17. I conclude that Claimant has sustained her burden of proving that her April 2011 re-injury arose out of and in the course of her employment. Consistent with Dr. Beattie’s opinion, I further conclude that it occurred as a natural and direct consequence of her original compensable injury in September 2000 and that therefore it is itself compensable.
18. In reaching this conclusion, I reject Defendant’s assertion that the only injuries it acknowledged as compensable were the September 2000 and July 2001 locked knee episodes, and not the underlying medical diagnoses to which those episodes were attributable. Defendant was well aware of Dr. Beattie’s diagnosis – a traumatic cartilage tear superimposed on pre-existing chondromalacia – at the time it executed the compensation agreement relating to Claimant’s first injury. Less than a year later, it reaffirmed the compensability of that condition, specifically referencing the original date of injury in the compensation agreement referable to her second locking episode. Once approved by the Department, those agreements became binding contracts. Workers’ Compensation Rule 17.000; Coronis v. Granger Northern, Inc., Opinion No. 16-10WC (April 27, 2010). Defendant has long since waived its right to contest the material portions of those agreements, and cannot now attempt to limit its exposure for further episodes arising from the same diagnosis.

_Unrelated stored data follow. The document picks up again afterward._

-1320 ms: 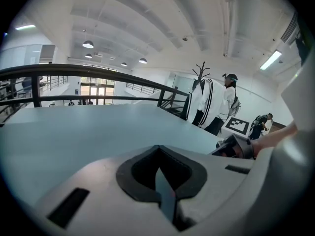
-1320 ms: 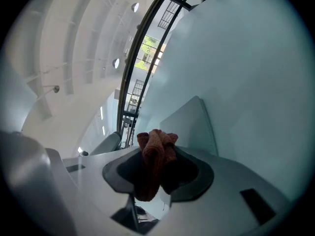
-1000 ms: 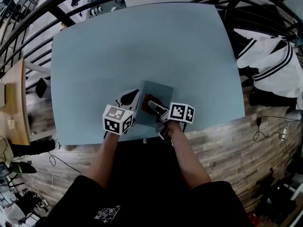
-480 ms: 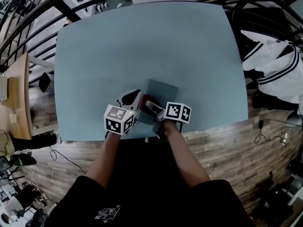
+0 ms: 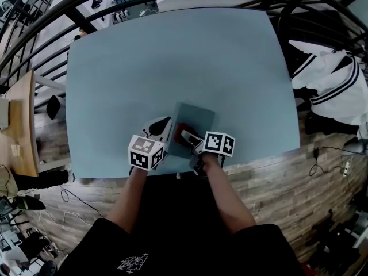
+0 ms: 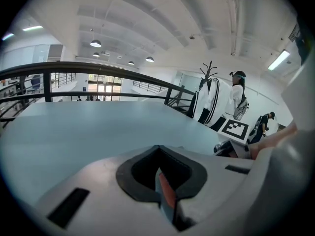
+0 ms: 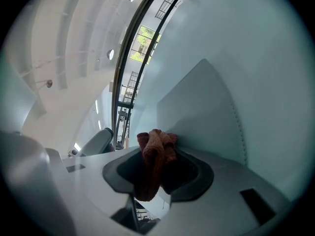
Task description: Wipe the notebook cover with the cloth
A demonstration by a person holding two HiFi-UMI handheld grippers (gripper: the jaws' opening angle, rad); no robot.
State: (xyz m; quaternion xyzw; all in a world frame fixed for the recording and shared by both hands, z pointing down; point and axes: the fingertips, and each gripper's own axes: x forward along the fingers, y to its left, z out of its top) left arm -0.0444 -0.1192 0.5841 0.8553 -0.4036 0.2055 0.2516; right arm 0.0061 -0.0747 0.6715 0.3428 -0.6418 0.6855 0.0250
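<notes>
The notebook [image 5: 198, 115] lies flat on the light blue table [image 5: 172, 56], near the table's edge on the person's side, with its grey-blue cover up. The left gripper [image 5: 163, 130] is at the left edge of the notebook. In the left gripper view its jaws are closed together on a thin edge [image 6: 165, 193], grey-blue on one side and reddish on the other, which appears to be the edge of the notebook. The right gripper [image 5: 187, 135] is over the near part of the notebook, and its jaws are clamped on the red cloth [image 5: 183, 128]. In the right gripper view the cloth [image 7: 156, 149] stands bunched between the jaws and the cover of the notebook [image 7: 206, 107] is seen just beyond it. From the head view the cloth seems to be on the cover, but I cannot tell surely that it touches. Well apart from the notebook, past the table's right edge, hangs a white jacket with black stripes [image 5: 330, 79].
</notes>
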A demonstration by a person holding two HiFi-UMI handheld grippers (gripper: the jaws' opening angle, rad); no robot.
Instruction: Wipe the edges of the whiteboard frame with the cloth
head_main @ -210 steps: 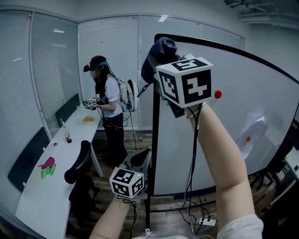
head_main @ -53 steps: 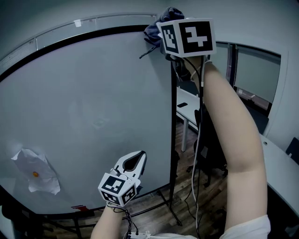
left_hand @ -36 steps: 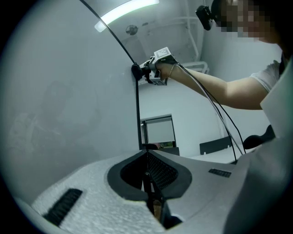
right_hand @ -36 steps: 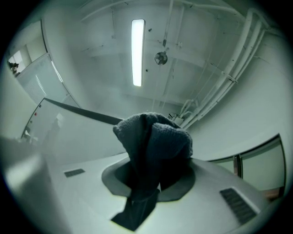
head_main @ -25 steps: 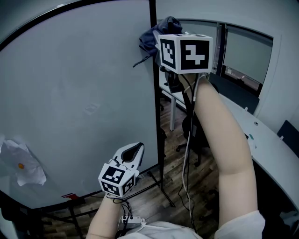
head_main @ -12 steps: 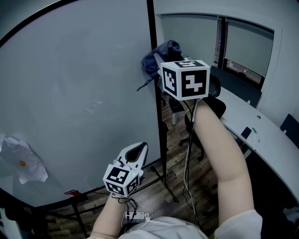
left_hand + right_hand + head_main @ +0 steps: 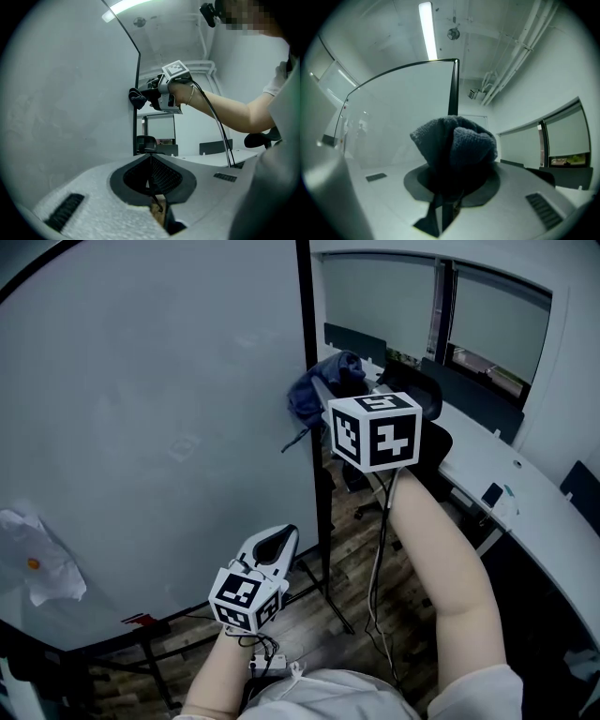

19. As a result of her April 2011 injury, Claimant has established her right to temporary total disability benefits from April 5, 2011 through August 2, 2011. She also is entitled to medical benefits covering all reasonable medical services and supplies causally related to treatment of that injury. Claimant’s entitlement to additional benefits, including permanent partial disability, must await further proof.
20. As Claimant has prevailed on her claim for benefits, she is entitled to an award of costs and attorney fees. In accordance with 21 V.S.A. §678(e), Claimant shall have 30 days from the date of this opinion within which to submit her itemized claim.
3. Costs and attorney fees in amounts to be submitted, in accordance with 21 V.S.A. §678.
DATED at Montpelier, Vermont this 6th day of June 2012.